**Aim of the exercise**:
When you transcribe the listing, keep each line exact and drop the pictures.
[[ Data below, beginning ]]
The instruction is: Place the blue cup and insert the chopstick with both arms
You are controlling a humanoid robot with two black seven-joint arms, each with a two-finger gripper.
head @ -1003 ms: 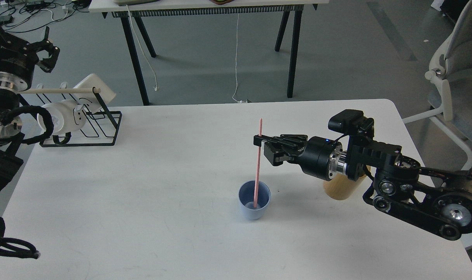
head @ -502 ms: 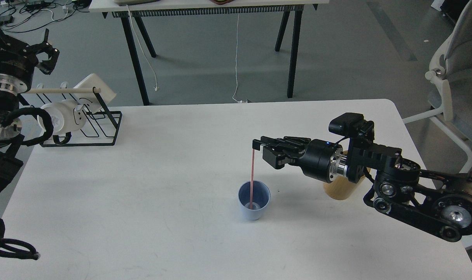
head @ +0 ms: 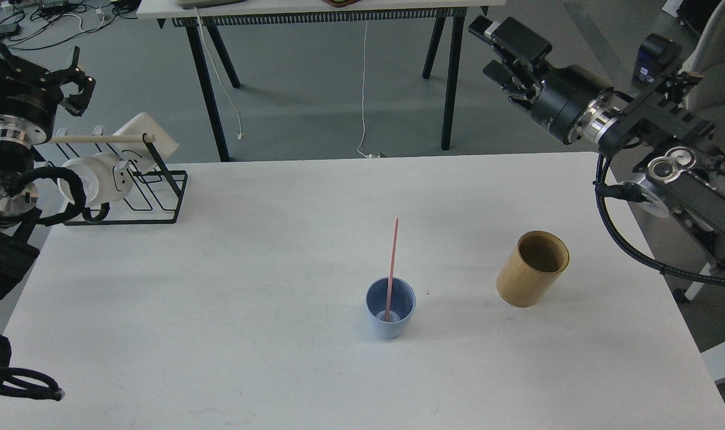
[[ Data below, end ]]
**Solution to the exercise**:
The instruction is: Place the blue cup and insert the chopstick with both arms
You are controlling a humanoid robot with two black seven-joint arms, each with a two-finger gripper.
head @ -1003 ms: 
head @ -502 ms: 
head @ +0 ms: 

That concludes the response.